**Problem:** Return all lines from the entries below in which the word "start" is present.

**Exercise input:**
= = = = = = =

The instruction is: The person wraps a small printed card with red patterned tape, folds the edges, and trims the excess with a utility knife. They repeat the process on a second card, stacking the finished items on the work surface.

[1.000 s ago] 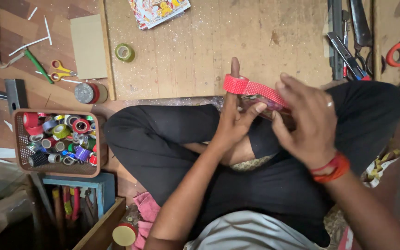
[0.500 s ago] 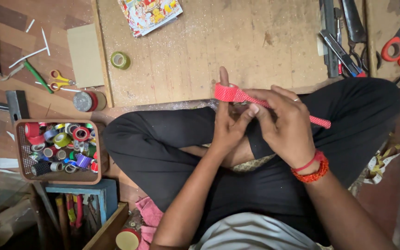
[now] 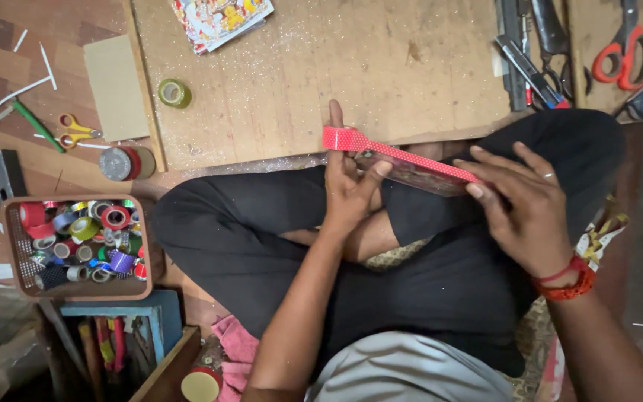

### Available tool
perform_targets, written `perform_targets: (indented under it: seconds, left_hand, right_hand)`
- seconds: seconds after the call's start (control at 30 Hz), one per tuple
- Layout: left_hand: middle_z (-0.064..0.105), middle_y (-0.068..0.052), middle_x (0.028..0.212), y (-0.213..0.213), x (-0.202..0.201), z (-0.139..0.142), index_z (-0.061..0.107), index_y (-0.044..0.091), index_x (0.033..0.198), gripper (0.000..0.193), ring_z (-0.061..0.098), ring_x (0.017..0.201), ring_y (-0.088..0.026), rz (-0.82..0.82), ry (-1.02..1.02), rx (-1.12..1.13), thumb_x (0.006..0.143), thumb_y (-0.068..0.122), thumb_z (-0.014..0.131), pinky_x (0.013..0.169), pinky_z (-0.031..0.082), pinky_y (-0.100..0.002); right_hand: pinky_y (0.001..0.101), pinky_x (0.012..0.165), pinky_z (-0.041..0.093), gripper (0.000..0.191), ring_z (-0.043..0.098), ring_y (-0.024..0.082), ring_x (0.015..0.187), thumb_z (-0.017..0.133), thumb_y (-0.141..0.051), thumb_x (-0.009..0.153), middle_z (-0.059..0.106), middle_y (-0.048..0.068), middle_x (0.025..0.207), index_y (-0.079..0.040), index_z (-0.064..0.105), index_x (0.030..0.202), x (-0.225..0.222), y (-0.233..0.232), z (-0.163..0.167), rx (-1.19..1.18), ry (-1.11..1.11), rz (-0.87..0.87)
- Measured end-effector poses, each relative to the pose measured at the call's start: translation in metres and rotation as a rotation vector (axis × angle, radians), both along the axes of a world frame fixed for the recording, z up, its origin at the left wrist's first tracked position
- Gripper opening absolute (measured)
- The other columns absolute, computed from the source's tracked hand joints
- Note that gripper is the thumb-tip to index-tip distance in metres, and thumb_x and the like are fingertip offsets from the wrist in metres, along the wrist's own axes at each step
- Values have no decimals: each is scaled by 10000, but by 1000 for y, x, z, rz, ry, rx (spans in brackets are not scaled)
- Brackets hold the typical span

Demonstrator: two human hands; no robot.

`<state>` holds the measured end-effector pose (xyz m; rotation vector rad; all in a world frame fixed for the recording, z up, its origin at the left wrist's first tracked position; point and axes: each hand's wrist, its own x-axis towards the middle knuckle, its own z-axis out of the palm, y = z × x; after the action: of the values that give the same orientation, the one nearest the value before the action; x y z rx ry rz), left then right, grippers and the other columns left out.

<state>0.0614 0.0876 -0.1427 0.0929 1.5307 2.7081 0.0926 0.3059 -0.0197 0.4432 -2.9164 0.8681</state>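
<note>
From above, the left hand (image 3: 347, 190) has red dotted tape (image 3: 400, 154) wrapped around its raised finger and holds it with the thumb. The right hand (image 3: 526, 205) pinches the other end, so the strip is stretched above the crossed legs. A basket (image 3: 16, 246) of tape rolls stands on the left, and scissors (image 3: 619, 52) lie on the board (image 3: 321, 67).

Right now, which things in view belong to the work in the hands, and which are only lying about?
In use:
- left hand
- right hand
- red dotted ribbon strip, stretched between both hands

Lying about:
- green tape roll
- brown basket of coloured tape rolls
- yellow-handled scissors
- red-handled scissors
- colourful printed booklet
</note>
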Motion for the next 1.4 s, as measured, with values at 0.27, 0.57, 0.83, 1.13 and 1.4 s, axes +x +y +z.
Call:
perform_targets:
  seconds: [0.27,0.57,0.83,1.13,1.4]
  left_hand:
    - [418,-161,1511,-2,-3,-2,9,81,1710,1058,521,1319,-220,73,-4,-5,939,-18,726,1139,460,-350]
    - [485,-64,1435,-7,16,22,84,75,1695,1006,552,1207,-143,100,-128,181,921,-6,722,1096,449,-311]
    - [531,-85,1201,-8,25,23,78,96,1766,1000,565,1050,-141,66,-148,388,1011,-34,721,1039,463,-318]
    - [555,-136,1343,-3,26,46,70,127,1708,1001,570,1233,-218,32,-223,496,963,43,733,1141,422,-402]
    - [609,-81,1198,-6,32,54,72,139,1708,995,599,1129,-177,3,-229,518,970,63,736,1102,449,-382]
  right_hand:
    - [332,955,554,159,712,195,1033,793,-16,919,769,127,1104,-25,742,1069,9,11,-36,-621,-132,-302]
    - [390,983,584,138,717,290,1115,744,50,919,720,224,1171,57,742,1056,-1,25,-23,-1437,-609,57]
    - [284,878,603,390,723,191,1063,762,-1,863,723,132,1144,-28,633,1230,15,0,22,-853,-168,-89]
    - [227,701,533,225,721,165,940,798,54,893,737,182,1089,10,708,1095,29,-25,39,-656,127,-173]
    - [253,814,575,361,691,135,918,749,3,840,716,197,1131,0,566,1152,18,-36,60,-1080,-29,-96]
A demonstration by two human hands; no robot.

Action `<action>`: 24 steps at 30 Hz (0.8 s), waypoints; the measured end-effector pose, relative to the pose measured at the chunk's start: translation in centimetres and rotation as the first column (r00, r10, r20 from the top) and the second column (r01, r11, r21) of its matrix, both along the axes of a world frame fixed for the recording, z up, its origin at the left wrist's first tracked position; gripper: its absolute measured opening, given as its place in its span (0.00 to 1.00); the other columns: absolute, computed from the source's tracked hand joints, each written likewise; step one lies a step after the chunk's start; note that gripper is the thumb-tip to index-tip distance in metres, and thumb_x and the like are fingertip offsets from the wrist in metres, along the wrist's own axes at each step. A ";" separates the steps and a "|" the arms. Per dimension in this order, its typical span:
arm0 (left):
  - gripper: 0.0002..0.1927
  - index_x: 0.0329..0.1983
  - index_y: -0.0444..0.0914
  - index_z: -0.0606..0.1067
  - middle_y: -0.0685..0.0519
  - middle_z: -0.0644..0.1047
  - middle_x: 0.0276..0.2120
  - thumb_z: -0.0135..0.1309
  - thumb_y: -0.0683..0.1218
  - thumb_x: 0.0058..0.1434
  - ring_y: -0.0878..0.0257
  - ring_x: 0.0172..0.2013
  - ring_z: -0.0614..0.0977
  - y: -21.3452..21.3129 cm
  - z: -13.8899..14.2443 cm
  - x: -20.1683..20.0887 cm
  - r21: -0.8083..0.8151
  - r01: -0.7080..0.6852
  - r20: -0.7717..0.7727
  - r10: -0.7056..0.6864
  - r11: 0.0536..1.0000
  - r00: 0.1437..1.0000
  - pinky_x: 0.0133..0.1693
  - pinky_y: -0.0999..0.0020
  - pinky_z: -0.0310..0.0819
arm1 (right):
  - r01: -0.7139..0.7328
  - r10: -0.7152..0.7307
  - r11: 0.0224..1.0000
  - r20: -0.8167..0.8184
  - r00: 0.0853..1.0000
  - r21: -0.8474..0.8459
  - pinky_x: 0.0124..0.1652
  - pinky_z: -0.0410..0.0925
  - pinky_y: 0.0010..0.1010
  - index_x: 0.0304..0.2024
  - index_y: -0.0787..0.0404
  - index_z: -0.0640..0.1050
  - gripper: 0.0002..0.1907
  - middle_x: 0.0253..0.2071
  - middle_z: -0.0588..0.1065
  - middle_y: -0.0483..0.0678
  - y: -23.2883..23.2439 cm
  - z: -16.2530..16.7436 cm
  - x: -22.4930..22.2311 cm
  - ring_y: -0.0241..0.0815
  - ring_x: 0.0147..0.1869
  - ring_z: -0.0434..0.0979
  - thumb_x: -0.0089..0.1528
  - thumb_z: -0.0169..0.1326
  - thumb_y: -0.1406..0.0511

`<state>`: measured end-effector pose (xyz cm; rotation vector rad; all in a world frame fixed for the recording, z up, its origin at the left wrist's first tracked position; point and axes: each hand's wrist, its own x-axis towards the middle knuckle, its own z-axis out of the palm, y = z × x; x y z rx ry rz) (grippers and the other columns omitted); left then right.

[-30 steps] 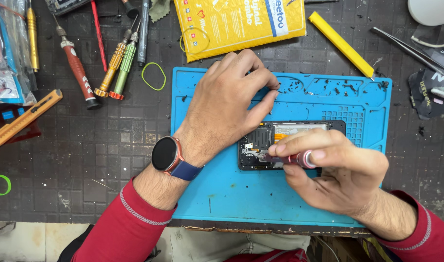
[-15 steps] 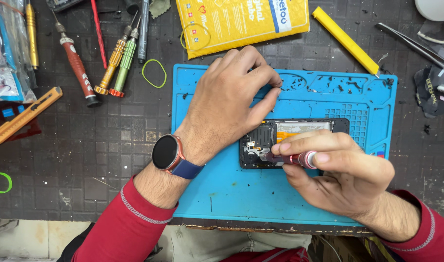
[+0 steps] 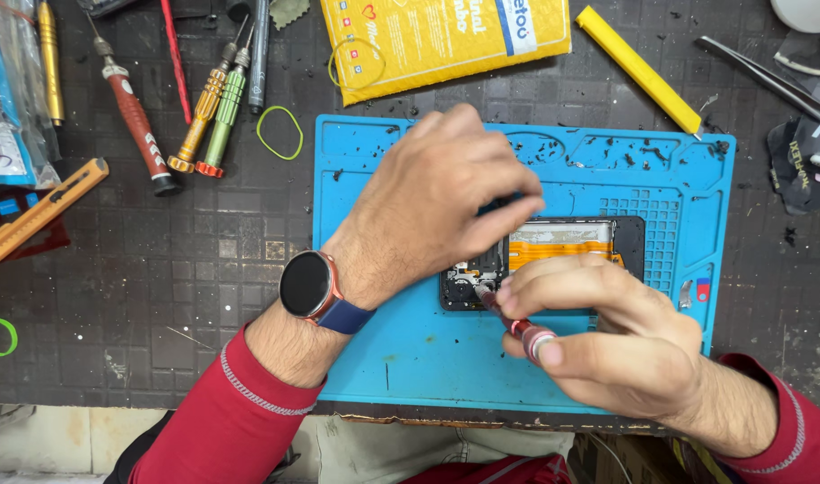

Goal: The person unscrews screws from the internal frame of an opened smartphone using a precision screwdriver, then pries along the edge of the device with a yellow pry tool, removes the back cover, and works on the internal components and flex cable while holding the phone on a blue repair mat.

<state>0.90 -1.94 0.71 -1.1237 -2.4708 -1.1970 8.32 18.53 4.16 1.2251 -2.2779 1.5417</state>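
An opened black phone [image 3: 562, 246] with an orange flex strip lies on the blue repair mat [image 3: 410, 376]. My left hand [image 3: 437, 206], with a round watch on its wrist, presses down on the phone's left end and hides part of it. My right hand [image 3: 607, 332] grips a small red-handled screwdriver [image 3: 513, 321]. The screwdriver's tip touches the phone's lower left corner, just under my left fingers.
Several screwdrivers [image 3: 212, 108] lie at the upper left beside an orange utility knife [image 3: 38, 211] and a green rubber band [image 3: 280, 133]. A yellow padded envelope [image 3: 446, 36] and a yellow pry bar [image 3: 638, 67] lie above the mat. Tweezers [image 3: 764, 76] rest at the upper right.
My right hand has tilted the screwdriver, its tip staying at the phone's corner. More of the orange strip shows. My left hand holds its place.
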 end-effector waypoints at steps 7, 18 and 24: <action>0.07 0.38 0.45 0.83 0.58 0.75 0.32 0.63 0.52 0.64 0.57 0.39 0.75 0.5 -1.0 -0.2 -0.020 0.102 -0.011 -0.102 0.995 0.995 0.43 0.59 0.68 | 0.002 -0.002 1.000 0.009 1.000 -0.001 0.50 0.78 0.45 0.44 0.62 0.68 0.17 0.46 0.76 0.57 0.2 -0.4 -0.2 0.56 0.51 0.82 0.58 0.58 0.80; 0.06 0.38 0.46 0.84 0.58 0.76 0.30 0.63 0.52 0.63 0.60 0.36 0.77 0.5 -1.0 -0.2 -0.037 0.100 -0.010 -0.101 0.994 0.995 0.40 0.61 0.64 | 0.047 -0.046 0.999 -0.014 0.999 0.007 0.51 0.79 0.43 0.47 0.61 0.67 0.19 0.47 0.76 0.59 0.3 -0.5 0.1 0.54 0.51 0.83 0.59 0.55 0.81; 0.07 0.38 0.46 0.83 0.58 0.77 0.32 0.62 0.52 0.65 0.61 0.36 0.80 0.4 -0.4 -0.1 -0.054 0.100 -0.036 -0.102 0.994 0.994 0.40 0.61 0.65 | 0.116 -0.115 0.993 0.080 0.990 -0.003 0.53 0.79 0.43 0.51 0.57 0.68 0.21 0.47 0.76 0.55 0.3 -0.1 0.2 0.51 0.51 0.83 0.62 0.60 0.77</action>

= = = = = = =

**Reply:**
- seconds: seconds after the call's start (control at 30 Hz), one per tuple
- Measured end-effector poses, each relative to the pose measured at the call's start: translation in metres and rotation as a rotation vector (axis × angle, radians), both along the axes of a world frame fixed for the recording, z up, its origin at the left wrist's first tracked position
Action `<action>`: 24 steps at 30 Hz (0.8 s), waypoints; the measured end-effector pose, relative to the pose measured at the chunk's start: translation in centimetres and rotation as the first column (r00, r10, r20 from the top) and the second column (r01, r11, r21) of its matrix, both along the axes of a world frame fixed for the recording, z up, its origin at the left wrist's first tracked position; gripper: its absolute measured opening, given as its place in its span (0.00 to 1.00); the other columns: absolute, computed from the source's tracked hand joints, each written likewise; step one lies a step after the chunk's start; note that gripper is the thumb-tip to index-tip distance in metres, and thumb_x and the like are fingertip offsets from the wrist in metres, along the wrist's own axes at each step. A ";" separates the steps and a "|" the arms. Per dimension in this order, its typical span:

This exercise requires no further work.